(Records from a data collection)
+++
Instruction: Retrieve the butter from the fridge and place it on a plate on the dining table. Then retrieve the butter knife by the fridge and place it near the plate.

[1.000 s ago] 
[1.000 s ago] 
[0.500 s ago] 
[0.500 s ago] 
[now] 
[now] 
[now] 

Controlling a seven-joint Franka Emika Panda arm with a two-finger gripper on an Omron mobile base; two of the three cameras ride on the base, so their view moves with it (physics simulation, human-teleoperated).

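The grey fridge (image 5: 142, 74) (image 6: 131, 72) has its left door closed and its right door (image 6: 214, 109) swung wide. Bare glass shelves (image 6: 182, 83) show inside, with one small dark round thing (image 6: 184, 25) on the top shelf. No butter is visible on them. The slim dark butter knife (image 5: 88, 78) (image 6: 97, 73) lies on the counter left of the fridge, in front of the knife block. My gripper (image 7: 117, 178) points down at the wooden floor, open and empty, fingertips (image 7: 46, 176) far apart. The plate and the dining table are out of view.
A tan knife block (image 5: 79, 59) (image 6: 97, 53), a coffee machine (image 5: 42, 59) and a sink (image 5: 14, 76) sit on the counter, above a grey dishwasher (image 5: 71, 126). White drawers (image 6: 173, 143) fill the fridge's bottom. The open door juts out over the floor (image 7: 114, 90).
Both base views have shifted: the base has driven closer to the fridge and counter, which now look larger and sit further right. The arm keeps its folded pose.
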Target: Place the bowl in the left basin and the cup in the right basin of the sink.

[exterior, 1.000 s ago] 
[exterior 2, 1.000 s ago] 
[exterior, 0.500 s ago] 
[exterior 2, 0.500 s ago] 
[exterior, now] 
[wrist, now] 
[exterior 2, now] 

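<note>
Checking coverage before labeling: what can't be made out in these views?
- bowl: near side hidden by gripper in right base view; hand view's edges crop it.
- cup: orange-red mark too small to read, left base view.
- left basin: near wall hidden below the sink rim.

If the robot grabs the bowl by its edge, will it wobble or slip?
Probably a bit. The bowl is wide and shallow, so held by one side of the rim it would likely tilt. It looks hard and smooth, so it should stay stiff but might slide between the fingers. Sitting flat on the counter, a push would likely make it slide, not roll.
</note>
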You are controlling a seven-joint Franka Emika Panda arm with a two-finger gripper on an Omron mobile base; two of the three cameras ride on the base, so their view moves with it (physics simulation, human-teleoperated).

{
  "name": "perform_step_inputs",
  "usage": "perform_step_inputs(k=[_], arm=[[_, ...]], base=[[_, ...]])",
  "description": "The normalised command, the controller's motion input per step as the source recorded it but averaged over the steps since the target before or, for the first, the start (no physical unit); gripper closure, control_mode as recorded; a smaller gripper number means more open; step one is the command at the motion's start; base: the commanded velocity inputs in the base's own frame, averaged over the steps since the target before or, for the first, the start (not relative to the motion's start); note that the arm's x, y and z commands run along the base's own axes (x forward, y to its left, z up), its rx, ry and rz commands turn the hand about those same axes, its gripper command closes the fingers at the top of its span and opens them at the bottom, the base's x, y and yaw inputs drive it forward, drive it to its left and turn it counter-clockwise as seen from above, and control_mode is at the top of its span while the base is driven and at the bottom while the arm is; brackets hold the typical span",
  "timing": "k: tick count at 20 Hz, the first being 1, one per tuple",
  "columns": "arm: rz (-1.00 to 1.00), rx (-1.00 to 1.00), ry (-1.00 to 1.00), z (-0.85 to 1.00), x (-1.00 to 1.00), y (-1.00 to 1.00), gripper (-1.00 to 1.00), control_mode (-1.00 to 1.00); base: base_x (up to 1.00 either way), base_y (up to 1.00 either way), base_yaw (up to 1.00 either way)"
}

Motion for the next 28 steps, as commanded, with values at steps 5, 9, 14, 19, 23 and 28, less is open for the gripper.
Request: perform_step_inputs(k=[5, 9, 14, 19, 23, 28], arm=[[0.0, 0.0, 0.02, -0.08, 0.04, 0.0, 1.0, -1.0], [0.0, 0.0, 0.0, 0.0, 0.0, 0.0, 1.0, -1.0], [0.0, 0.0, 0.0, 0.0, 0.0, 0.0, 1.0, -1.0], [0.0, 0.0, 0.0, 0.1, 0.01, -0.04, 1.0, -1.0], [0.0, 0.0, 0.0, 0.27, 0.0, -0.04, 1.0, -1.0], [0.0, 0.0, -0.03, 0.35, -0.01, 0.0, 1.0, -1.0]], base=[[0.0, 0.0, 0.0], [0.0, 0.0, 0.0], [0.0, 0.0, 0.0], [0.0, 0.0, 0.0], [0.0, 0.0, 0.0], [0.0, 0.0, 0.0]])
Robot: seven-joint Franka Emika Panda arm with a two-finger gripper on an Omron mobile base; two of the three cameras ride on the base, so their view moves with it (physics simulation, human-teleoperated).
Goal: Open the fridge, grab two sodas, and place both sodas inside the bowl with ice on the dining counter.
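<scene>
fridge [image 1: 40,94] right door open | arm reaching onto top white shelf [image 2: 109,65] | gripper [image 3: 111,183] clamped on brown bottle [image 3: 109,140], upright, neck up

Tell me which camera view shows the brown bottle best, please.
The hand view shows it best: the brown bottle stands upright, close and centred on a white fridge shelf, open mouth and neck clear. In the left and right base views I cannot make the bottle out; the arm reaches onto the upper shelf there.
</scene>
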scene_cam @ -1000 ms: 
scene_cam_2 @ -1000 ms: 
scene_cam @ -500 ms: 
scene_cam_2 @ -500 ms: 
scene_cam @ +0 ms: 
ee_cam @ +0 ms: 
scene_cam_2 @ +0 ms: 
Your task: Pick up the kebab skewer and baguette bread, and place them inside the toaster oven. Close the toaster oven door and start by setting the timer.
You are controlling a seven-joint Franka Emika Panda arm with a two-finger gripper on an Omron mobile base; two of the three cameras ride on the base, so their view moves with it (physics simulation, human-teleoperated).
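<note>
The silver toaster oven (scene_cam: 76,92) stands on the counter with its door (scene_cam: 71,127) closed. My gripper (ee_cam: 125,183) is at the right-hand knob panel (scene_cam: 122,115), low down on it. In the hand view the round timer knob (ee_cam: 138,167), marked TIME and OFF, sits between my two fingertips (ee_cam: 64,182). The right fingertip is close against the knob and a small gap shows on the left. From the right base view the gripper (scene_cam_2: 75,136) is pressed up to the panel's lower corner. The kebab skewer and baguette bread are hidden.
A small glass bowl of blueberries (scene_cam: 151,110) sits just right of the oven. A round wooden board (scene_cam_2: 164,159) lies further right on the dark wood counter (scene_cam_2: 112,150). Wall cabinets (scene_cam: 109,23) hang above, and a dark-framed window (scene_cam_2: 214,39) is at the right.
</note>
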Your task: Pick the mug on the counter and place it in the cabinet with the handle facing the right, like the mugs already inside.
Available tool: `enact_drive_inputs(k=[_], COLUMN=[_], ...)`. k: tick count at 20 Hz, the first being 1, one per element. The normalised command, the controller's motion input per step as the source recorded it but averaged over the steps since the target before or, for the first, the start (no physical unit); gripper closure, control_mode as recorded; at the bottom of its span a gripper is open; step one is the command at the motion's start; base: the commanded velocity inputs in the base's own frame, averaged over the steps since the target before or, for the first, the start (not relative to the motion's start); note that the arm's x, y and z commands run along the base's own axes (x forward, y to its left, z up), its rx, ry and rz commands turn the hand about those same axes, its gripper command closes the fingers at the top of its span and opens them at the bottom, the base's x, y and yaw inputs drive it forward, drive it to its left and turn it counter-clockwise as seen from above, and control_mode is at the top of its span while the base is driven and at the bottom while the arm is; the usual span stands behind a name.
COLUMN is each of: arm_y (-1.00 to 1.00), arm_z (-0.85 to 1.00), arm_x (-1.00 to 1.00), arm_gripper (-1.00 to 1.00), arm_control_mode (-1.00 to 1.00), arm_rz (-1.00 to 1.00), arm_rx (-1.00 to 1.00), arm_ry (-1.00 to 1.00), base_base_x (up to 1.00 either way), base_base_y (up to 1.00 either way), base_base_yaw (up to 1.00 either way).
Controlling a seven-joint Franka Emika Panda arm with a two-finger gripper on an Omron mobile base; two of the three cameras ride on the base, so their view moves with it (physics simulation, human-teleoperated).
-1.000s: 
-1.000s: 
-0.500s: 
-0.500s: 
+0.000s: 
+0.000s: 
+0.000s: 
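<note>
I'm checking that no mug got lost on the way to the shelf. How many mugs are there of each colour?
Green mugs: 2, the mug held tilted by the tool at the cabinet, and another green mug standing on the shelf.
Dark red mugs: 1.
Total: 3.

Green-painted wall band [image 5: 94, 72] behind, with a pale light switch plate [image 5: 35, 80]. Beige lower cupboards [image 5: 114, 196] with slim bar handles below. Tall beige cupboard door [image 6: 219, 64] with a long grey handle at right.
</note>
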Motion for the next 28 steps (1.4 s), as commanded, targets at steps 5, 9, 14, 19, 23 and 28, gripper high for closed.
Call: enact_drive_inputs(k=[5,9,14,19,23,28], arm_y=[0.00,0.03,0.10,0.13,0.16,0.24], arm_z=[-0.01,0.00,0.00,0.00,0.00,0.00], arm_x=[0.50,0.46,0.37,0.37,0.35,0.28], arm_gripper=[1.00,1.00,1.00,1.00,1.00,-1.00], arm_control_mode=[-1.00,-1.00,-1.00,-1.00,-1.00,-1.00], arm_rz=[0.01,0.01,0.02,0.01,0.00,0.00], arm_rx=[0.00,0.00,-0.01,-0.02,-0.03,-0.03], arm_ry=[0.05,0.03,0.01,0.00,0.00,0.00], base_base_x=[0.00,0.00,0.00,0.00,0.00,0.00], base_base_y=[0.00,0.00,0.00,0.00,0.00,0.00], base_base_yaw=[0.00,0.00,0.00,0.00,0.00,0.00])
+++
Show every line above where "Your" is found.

Answer for the task:
Your task: Pick up the kebab skewer and baguette bread, and place them inside the toaster oven. Close the toaster oven door and start by setting the timer.
Your task: Pick the mug on the counter and place it in the cabinet with the handle facing the right, like the mugs already inside.

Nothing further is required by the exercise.